Task description: Set down, exactly, every line from the top of the listing through the one holding "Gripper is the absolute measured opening".

────────────────

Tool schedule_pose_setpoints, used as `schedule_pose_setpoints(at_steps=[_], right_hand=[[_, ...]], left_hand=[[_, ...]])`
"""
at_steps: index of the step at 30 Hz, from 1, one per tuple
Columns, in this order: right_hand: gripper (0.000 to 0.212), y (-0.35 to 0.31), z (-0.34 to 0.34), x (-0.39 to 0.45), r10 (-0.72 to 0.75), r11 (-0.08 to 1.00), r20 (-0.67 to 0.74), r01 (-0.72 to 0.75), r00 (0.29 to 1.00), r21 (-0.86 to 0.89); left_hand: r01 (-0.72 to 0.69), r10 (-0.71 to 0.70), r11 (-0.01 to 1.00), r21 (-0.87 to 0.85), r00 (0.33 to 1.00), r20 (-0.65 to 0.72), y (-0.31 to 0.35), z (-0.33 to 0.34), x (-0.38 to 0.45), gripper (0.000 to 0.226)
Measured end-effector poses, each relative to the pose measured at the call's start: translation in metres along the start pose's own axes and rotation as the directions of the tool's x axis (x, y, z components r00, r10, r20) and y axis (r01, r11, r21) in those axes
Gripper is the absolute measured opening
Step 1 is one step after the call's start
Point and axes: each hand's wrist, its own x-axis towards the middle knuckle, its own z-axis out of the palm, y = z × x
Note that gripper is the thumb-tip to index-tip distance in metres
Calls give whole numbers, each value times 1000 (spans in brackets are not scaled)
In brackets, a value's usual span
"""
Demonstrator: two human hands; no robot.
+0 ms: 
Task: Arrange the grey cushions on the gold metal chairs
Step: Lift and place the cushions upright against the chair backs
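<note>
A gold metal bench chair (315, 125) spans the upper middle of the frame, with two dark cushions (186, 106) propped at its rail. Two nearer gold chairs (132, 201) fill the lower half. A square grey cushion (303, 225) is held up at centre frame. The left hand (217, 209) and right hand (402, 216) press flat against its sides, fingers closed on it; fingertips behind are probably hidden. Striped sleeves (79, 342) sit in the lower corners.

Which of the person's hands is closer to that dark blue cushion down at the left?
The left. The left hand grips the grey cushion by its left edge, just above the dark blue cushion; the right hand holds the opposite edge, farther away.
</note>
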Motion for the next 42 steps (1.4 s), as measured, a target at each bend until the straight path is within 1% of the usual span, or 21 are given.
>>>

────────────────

Solution to the problem:
Tool schedule_pose_setpoints, used as `schedule_pose_setpoints(at_steps=[_], right_hand=[[_, ...]], left_hand=[[_, ...]])`
"""
at_steps: index of the step at 30 Hz, from 1, one per tuple
Columns, in this order: right_hand: gripper (0.000 to 0.212), y (-0.35 to 0.31), z (-0.34 to 0.34), x (-0.39 to 0.45), r10 (-0.72 to 0.75), r11 (-0.08 to 1.00), r20 (-0.67 to 0.74), r01 (-0.72 to 0.75), r00 (0.29 to 1.00), r21 (-0.86 to 0.89); left_hand: r01 (-0.72 to 0.69), r10 (-0.71 to 0.70), r11 (-0.01 to 1.00), r21 (-0.87 to 0.85), r00 (0.33 to 1.00), r20 (-0.65 to 0.72), y (-0.31 to 0.35), z (-0.33 to 0.34), x (-0.38 to 0.45), gripper (0.000 to 0.226)
Measured end-effector poses, each relative to the pose measured at the call's start: translation in metres along the start pose's own axes and rotation as the directions of the tool's x axis (x, y, z components r00, r10, r20) and y axis (r01, r11, r21) in those axes
Gripper is the absolute measured opening

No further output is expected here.